One of my first insights into the Bible, as I was becoming a Christian, was that Jesus was not an easy guy to be with. Being with Jesus was fascinating, thrilling, compelling, stunning, and overwhelming; but it was never easy. There was a constant purification involved. As the disciples became more and more attached to Him, He moved them further and further from what they thought they were attached to, things like national power or personal status. 'Grant that in Your glory one of us may sit on Your right and one on Your left.'" Little by little, He purifies their object of desire, their point of attraction. What emerges with Him is the attractiveness of life itself–not just any appetite, but an appetite for Life, eternal Life–a life that's plugged into the only source of life, which is Love; a life in which one discovers to have gained all.

You discovered this in your own life?
Ultimately, the event that draws us to God is the Spirit of Jesus dwelling among some that He has chosen. This becomes apparent to us when we see that there are some people who want the good of our life more than we do. They are more willing to suffer for my good than I am. They have a greater passion for my life than I do. Their desire begins to inflame my own. This happened for me for the first time some 3,000 miles away from here, in San Francisco, at a place called the Saint Ignatius Institute.

With Fr. Joseph Fessio?
Yes, it was this really Catholic ramrod place and I ended up there. Given my background, I found myself outraged by their doctrinaire judgment on all the hot-topic issues. I'd been an active Catholic for years; no one had ever said any of those things. Well, let's just say that I really took my opposition to them very seriously. Yet, there were many times Fr. Fessio defended me. On the day before graduation, I went to his office and said, "Even though we've had our discussions, I know I wouldn't have graduated without you, so thank you." He said, "Don't thank me, Vincent. We need more students like you because you asked all the hardest questions, and you stayed there to listen to the answers, so everybody learned!" When I looked at him, I realized that I had done my best to make him suffer, but that didn't matter to him. If this suffering could contribute to my coming closer to seeing God in His true face, it didn't matter to him. He was much more willing to suffer for my good than I was.

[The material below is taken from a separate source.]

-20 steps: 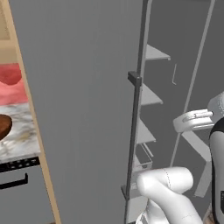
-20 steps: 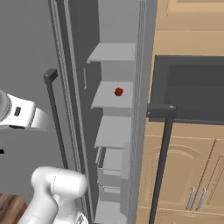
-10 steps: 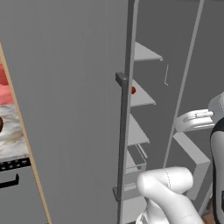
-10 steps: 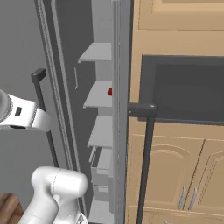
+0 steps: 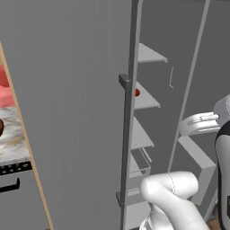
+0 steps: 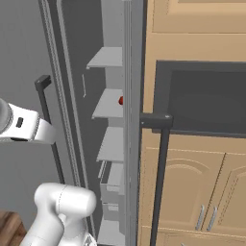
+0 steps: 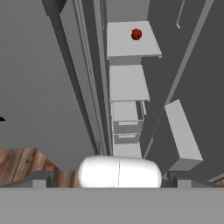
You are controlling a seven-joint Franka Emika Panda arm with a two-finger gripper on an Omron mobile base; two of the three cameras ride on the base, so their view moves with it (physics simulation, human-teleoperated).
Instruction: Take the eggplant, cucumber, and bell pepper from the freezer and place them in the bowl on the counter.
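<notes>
Grey freezer (image 5: 81, 90) ajar; bell pepper (image 7: 136, 34) on its shelf (image 7: 131, 43).

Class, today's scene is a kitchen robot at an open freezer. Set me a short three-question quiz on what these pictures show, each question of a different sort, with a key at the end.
1. True or false: the bell pepper lies on a shelf inside the freezer.
2. Multiple choice: what stands right of the freezer in the right base view? A) a sink B) tan wooden cabinets C) a window
3. Fill in the missing word: the freezer door's long vertical handle is coloured ____.

Key: 1 true; 2 B; 3 grey.
</notes>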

Your mother is also very important in your life.
My mother was involved in the founding of the New Age Movement and she told me many times that my "Catholic thing" was not for her. Then, a little after I began seminary, my superior, Father (and now Bishop) Massimo Camisasca, came to visit. He was there for two or three days, but he doesn't speak English and she doesn't speak Italian, so it didn't go so well. A month later, she asked me to take her to our local church, where she ended up receiving all of the sacraments. When I asked her why, she said, "Well, when Fr. Massimo was here, I saw how much the Church loves you, and I want to be able to love you like that." She wasn't convinced by doctrine or ethics; she wanted to love more. Desire begets desire. That's the mission of salvation and attraction is its strength.